Snape was still looking intently at Harry, close enough that Harry could feel his skin prickling, as if Snape were able to see far deeper than Harry’s features and into his mind. Perhaps deeper. Harry avoided his gaze, thinking the whole time about the _intensity._

“I realize that perhaps you’re expecting me to be cruel. Trust me, it is not my intention to ignore the feelings you’ve professed to have. We should discuss them, in fact. But perhaps after?”

“After?” Harry squeaked. His voice had abruptly gone up two octaves.

Snape chuckled, a low, dark, silky sound, and Harry’s stomach clenched up in knots. “Why do you think I asked you to join me?”

Harry did not have the first clue how to answer that. Various possible answers flitted through his mind: _kissing, touching, sex…God, sex? He couldn’t mean sex? In the Great Hall?!_

“Dinner,” Harry finally said.

Snape looked surprised. “You thought I wanted to have dinner? Even though dinner was a couple of hours ago?”

“Yes.”

“Ah,” Snape said. “Well, you are young. I suppose subtext might, indeed, be lost on you. Although I’d think Miss Granger would be able to help you with that.”

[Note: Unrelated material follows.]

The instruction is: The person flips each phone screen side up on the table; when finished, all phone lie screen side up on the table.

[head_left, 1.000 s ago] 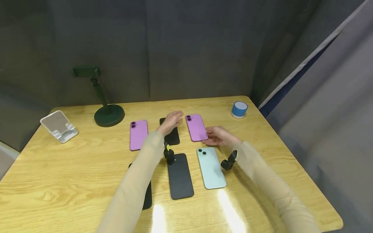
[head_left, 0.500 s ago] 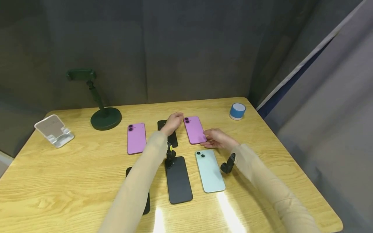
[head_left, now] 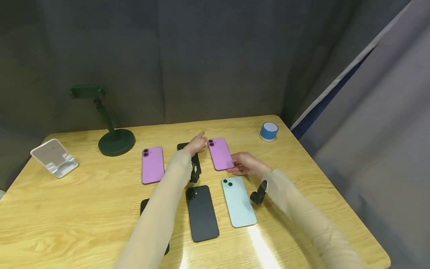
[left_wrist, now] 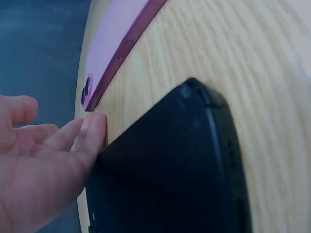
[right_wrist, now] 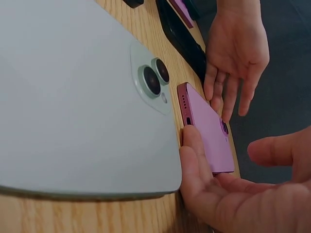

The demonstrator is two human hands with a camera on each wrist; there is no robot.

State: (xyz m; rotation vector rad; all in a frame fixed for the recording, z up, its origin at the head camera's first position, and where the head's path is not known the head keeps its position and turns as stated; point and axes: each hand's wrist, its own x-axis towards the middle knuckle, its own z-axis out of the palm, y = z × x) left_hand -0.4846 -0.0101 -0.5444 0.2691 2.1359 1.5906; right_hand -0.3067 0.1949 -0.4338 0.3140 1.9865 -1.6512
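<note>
In the head view, a pink phone [head_left: 220, 154] lies between the left hand [head_left: 197, 145] and right hand [head_left: 246, 163]; in the left wrist's, relaxed fingers extend beside a black phone [left_wrist: 165, 170]; in the right wrist's, uncurled fingers meet the pink phone's end.

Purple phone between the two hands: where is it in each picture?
Head: purple phone, just below centre.
Left wrist: purple phone, top, left of centre, cut off.
Right wrist: purple phone, right of centre.
Shared landmark: the left hand, near its camera end in all three.
</note>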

“What?” Harry asked. Did that mean Snape did want sex?

Snape shook his head. “It doesn’t matter. The point is, you’re absolutely right. We cannot go on as we have been. Things have changed.”

What had Fred and George said to say?

But the word _blackmail_ was all that came to mind with Snape staring so intensely into his face.

“Erm,” Harry said. “I should probably tell you…I should say…I mean…”

“Are you all right, Harry?” Snape reached out, put a hand on his shoulder and squeezed gently. “You seem upset.”

Harry felt it through his whole body. Part of it felt very wrong, but part of it felt very nice, and the whole mess was suddenly making him sick to his stomach, so maybe he could be forgiven for blurting out what he did. “It was a joke. I didn’t…I don’t. We—I wrote it…I thought you’d be mad…about the other thing. The letter was a joke. I’m not…in love…I’m sorry.”

“What did you come here intending to do, then?” Snape asked quietly, his expression uncharacteristically soft. Almost…hurt.

“B-blackmail. I’m sorry, I know it was wrong.”

“You were going to blackmail me?” Snape asked, still in that same wretched voice. Yes, he definitely looked hurt. “With what?”

Harry felt sick.

“For showing up. For…with a student. Wanting to…with a student. I wasn’t going to get you sacked, I swear. I just wanted some leverage. To make you put nicer things on my essays.”

For a split second, Harry saw the pure glee in Snape’s eyes and was confused. Then he heard:

“MR. POTTER!”

Harry’s face went white and he closed his eyes. He knew that voice. He knew the accent, the stridency, the sheer disappointment that rang in every syllable.

“Professor McGonagall,” he said, sounding strangled. He could see, now, that she'd been in the Entrance Hall, about to come into the Great Hall, just in time to overhear Harry's damning confession.

Now, as she strode furiously towards Harry and Snape, her words only became more shrill. “I have never in all my years as a teacher heard such an outrageous thing. Attempting to set up a teacher for the purposes of blackmailing him into a better grade? I wouldn’t have believed you capable of such a low, dirty trick if I hadn’t heard it with my own ears!”

“Not for a better grade,” Harry cried. “For him to stop being so hateful all the time. I got tired of all the unfair stuff he’d write on my essays. Some of it is really mean.” That sounded rather pathetic in retrospect, Harry had to admit.

“Then why didn’t you come to me?”

“Because that would’ve been the smart thing to do!” Harry yelled. “It’s just…the essays, and his comments…made me translate…so I said I was writing bad essays because I loved him, but he’s the one who wrote back what he did! And then I didn’t know what else to do…I wasn’t going to get him sacked or anything. I wasn’t going to give him a chance to do anything wrong, even…” And turning to Snape, he yelled, “And you showed up! What the bloody hell did you show up for if you didn’t want…if you weren’t trying…”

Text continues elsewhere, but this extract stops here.